The concentrated urine of dehydration and underhydration is likely to be an important risk state for progression of nephrocalcinosis and CKD associated with diseases such as hyperoxaluria. The tubular damage of these conditions may also reduce concentrating capacity and exaggerate risk of dehydration. Hyperhydration is an important part of management, increasing the solubility of the compound, theoretically helping to reduce crystallisation and secondary renal damage. There are however no studies to our knowledge that have specifically evaluated the benefits of hyperhydration.

We have elected to exclude from this review lengthy discussion regarding nephrotic syndrome, a state associated with baseline isolated intravascular volume deficit. Readers however should recognise that investigations, physiology, and postulates regarding risk of CKD progression may also apply to chronic nephrotic states. In addition, where acute illness or excessive diuretic use leads to dehydration, this can be more difficult to recognise and there can be a high risk of complications such as acute kidney injury (AKI) and renal vein thrombosis [60].

Hydration in paediatric transplantation can be a challenge. Early post-transplant concentrating capacity may be impaired due to ischaemia reperfusion injury [61] and at this time patients are usually generously hydrated to ensure graft perfusion. By discharge, fluid targets are usually prescribed, but these are often not met [62], and readmission for evaluation of graft dysfunction ultimately attributed to poor intake can be common [50]. Dehydration admissions in the context of infective illness post-transplant are often associated with AKI, and interestingly, Le Page et al. also found that a gastrostomy tube was a risk rather than a protective factor in this context [50]. Formal study of kidney concentrating capacity early post-transplant is limited; however, impaired response to desmopressin was demonstrated by Qvist et al. in the majority of children 1.5 years post-transplant, where mean GFR was between 67 and 85 ml/min/1.73 m2, dependent on type of donor kidney [49]. If kidney concentrating capacity is impaired post-transplant, and it is known that fluid targets are often not met, then many patients post-transplant may have chronic dehydration or underhydration. This may be of concern, as in an adult cohort the highest copeptin tertile 6 years post-transplant was shown to associate with a significantly higher subsequent decline in eGFR over 3 years (− 1 ml/min/1.73 m2/year versus − 0.03 for the lowest tertile) [63]. Further research is needed to help understand concentrating capacity post-transplant, to help clarify optimal fluid intake recommendations.

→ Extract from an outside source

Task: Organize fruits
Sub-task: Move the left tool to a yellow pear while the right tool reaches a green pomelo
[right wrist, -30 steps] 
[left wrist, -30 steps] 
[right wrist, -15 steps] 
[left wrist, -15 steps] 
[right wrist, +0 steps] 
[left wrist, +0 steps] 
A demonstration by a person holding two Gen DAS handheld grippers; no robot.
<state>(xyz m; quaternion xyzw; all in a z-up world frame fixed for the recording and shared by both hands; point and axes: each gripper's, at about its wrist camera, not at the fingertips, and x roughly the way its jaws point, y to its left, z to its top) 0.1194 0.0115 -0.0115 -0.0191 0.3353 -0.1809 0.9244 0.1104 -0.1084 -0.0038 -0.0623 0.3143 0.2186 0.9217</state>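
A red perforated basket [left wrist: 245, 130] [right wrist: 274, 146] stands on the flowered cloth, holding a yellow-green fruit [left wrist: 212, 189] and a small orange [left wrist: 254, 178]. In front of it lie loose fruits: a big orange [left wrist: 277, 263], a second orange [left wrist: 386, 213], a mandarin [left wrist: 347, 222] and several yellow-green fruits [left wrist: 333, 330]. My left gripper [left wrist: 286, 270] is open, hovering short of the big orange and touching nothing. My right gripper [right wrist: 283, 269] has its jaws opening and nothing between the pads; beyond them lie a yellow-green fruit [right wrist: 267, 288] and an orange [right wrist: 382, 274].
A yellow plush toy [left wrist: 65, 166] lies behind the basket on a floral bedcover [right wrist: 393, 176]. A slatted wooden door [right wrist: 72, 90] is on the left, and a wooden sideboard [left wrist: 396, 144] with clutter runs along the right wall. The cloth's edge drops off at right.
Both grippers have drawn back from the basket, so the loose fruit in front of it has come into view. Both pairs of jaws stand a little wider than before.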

Dehydration and CKD progression — pathophysiologic evidence

Where dehydration is severe and associated with hypovolaemia, renal ischaemia may develop with secondary acute tubular necrosis and kidney injury [64]. Whilst this state is often recoverable, subtle changes in inflammatory pathways can lead to interstitial fibrosis, with potential heightened risk of dehydration due to exacerbated renal concentrating defects, lowering the threshold for further kidney injury and risk of CKD or CKD progression [65]. In more mild dehydration or underhydration where renal blood flow is less disturbed, there is evidence that AVP can drive pathologic processes including via activation of the renin–angiotensin–aldosterone system (RAAS).

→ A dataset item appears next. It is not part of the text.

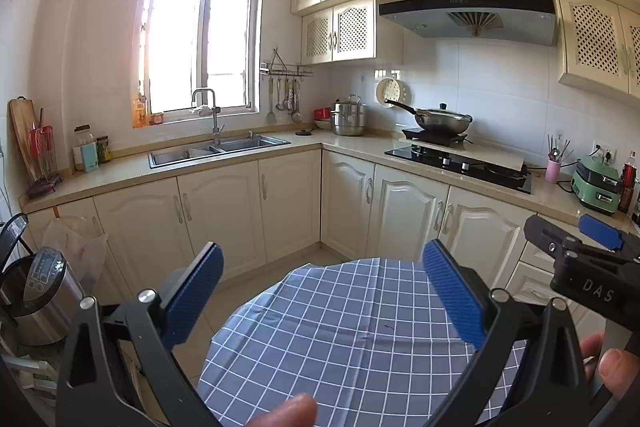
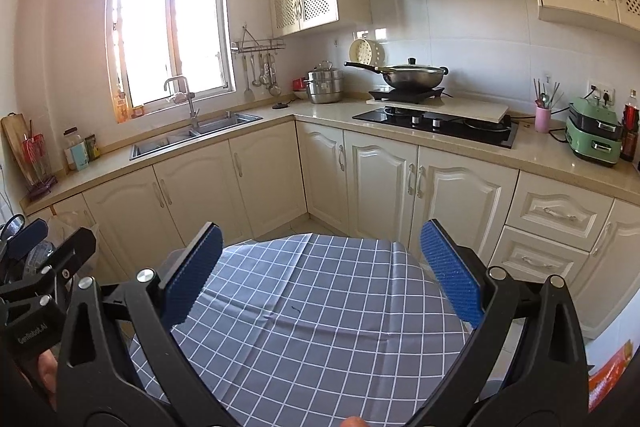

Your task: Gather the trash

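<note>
Left tongs [image 1: 323, 291]: blue-padded fingers spread wide apart, nothing between them; held above the near half of the round surface.
Right tongs [image 2: 320, 273]: fingers likewise spread wide, holding nothing; held above the same surface, just beside the left pair.
Hands: a fingertip [image 1: 286, 411] shows at the lower edge of the left view; part of a hand [image 1: 612, 367] grips the right unit's handle.
Round surface [image 2: 320, 339]: covered by a blue-grey cloth with a white grid; creases run across it. No item rests on the part that shows.
Trash: no loose piece can be identified in either view; its location cannot be told.
Plastic bag [image 1: 76, 247]: pale, translucent, hanging at the cupboard front at far left, below the counter edge.
Steel appliance [image 1: 40, 291]: upright cylinder with a control panel on its lid, left of the round surface.
Sink [image 1: 218, 149]: double steel basin under the window, tap above it.
Hob [image 1: 460, 163]: black glass set in the counter; a lidded wok [image 1: 442, 118] stands on a separate burner plate behind it.
Steel steamer pot [image 1: 349, 117]: in the counter corner.
Green appliance [image 2: 594, 139]: at the counter's right end, beside a pink utensil cup [image 2: 543, 118].
</note>
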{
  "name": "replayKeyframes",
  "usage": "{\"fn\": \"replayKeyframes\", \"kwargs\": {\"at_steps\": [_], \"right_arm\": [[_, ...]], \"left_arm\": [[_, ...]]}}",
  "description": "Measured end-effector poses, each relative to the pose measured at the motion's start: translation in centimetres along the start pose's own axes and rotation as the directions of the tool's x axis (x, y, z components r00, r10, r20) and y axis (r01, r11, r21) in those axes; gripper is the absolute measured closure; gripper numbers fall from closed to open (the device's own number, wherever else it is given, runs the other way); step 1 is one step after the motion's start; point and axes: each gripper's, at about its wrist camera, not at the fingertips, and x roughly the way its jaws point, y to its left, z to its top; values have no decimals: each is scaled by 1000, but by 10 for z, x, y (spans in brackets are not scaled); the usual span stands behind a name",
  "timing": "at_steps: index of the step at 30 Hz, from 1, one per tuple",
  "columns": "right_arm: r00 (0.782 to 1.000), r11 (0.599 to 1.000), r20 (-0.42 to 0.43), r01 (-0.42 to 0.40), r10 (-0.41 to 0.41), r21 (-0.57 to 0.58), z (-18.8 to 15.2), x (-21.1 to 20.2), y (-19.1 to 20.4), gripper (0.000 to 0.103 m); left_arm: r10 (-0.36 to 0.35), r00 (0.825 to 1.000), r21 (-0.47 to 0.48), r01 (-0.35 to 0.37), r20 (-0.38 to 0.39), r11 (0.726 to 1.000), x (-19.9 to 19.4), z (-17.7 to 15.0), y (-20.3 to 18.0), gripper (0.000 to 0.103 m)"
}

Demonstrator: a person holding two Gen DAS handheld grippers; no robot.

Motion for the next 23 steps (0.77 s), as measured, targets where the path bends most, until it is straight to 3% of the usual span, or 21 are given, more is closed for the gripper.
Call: {"fn": "replayKeyframes", "kwargs": {"at_steps": [23], "right_arm": [[1000, 1000, 9, -10, 10, 12, 4, -1, -4, 6]], "left_arm": [[15, 1000, 13, -15, 3, 1000, 0, -1, -8, 5]]}}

In rats, AVP infusion leads in the short term to increased UOsm, increased GFR [66], and albuminuria [67]. In 5/6 nephrectomy rats, those with genetic AVP deficiency had less renal hypertrophy and CKD progression [68]. As reviewed by Meijer et al., use of both V2Ra and/or Vasopressin Type 1a antagonists (V1aRa) in a variety of different rat CKD models reduced or prevented adverse renal outcomes and hypertension in 10 of 11 studies [55]. Mechanisms that may cause AVP-associated hyperfiltration include V2R-mediated sodium resorption at the cortical TAL which alters intraluminal osmolality with secondary changes to macula densa-induced tubulo-glomerular feedback [5]. AVP action at V1aR may contribute to hyperfiltration via increased renin secretion from the juxta-glomerular apparatus [14]. Chronic desmopressin infusion-associated albuminuria in rats can be improved with angiotensin-converting enzyme (ACE) inhibitors [67]. Although GFR can be increased with AVP, glomerular tubular balance and distal AVP actions mean that urine can still be concentrated.

Human studies have confirmed a relationship between underhydration and increased GFR in adults in association with high protein intake [69], and desmopressin infusion has been shown to cause albuminuria, and to increase renin [67]. Studies of GFR in association with desmopressin, however, are limited in humans other than when this is used in critical care where GFR has been shown to increase [67, 70]. The albuminuria associated with desmopressin infusion is V2R dependent, as adult patients with NDI with AQP2 mutations developed desmopressin-associated increased albuminuria, but this did not occur for patients with V2R mutations [67]. It is not known whether RAAS inhibition in humans can change intrarenal haemodynamics or modify CKD progression in response to vasopressin or dehydration.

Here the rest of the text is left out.